Multi-dimensional arrays in a CUDA kernel?

I am looking for some general tips on how to deal with arrays in a CUDA kernel. The computation I want has

Inputs: 2-D array d (size 4K, 8-bit integers) and 3-D array a (size 5K, 32-bit integers)
Outputs: 2-D array s (size 1K, 64-bit integers) and 3-D array p (size 4K, 64-bit integers)

The calculation of s begins, in the C++ pgm which I am converting to run under CUDA, begins with

memset(s, 0, sizeof(s));

Obviously, we should do this only once, so s should be in a shared device memory, and perhaps initialized by a memset-type call from the host?

I think it’s easiest to allocate a 1d array but then use it like a n-dimensional array. You can even cheese C++ proxy types to give 1d arrays arr[y][z] capabilities :P

@MutantJohn: Since I know array dimensions at compile time, there should be some way to get the kernel to do the subscript calculations. Of course the 1-D approach is always possible, but then I have to write the subscript calculations explicitly (possibility of error), and probably not as optimized as the compiler can achieve. This could be a significant speed difference for large arrays.

There is something in CUDA where you specify a structure containing the extent of each dimension of a 3-D array, and some functions that deal with that structure, but I have no idea how useful or efficient this technique would be.

It is definitely desirable to write code like a[i][j][k], rather than a[(i*d0+j)*d1+k].

Since CUDA is a language in the C++ family, you can construct multi-dimensional arrays in CUDA in exactly the same way as you would normally do in your C++ programming.

For various practical considerations (e.g. simplicity of host/device copies, performance), a simple contiguous 1D array with macro-based indexing is often preferred in my experience.

@njuffa: Do you have any information on performance differences in the kernel for 1-D vs 3-D arrays?

My suggestion: Run some experiments in the context of your particular use case.

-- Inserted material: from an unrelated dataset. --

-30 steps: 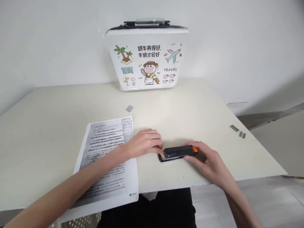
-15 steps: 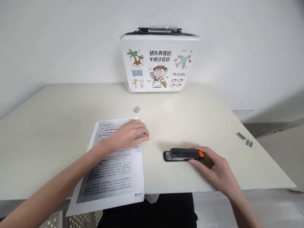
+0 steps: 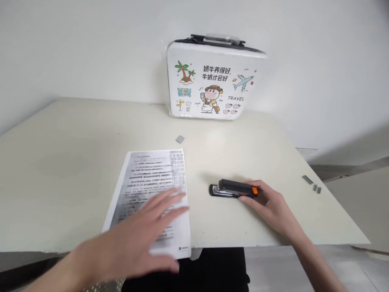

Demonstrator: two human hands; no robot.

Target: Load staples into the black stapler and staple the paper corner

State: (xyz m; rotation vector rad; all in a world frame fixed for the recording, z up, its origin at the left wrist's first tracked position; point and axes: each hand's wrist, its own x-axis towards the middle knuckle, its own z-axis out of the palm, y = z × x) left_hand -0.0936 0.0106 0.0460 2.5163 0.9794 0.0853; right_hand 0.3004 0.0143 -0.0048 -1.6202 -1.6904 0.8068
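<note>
A black stapler (image 3: 232,188) with an orange end lies on the cream table (image 3: 75,162). My right hand (image 3: 267,202) rests at its orange end, fingers curled along its near side. My left hand (image 3: 142,239) hovers with fingers stretched out over the lower part of a printed sheet of paper (image 3: 152,182), holding nothing; it is blurred by motion. The sheet lies left of the stapler and its lower edge reaches the table's front edge.
A white carry case (image 3: 212,79) with cartoon prints and a black handle stands at the back against the wall. A small strip of staples (image 3: 180,139) lies behind the paper. More staple strips (image 3: 311,182) lie near the table's right edge.
My left hand left the stapler's front end, passed over the top of the paper and drew back toward me over its lower part. The right hand stayed at the stapler.
</note>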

This particular SO item discusses a variety of ways to do multidimensional arrays in CUDA:

https://stackoverflow.com/questions/45643682/cuda-using-2d-and-3d-arrays/45644824#45644824

It specifically links to worked examples of how to do doubly-subscripted (a[i][j]) and triply-subscripted (a[i][j][k]) access, when the array dimensions are known at compile time. As @njuffa has already pointed out, this mechanism is essentially identical to how you could do it in ordinary C or C++ coding, where the array in question is used as an argument to a function (as opposed to an argument to a CUDA kernel). In this case, it should simply be letting the compiler create the array indexing calculation (computing ((i*d0+j)*d1+k)) when you do a[i][j][k], as opposed to you manually writing it yourself, so I would not expect performance to be meaningfully different in that case as opposed to the case where you do “simulated” 3D access and write your own indexing calculation. As @njuffa states, of course, it is always best to run your own experiments to verify this in your particular use case.

The performance penalties I was alluding to are those incurred by the popular (judging by the number of questions in this forum) “array of pointers to row vectors” approach to simulating 2D matrices, i.e. the use of non-contiguous storage while adding another level of indirection for each access to a matrix element.

@njuffa: Running experiments is not feasible, as we do not have the hardware. And benchmarking is only really useful if you can define all the parameters of your usage, and their number is small.

I have no idea how one can program in CUDA without hardware to run the code on. Don’t you have to set up, and run with, a test harness to ensure functional correctness?

I would suggest the following straightforward approach to performance. Where performance does not matter, program in whatever way is functional and meets other objectives. For those codes and those configurations whose performance you care for, let optimization efforts be guided by benchmarking and profiling of those.

The levels of indirection are what I dislike.

Manually managing a buffer as a multi-dimensional array is significantly more flexible than getting something you can just [i][j][k] access.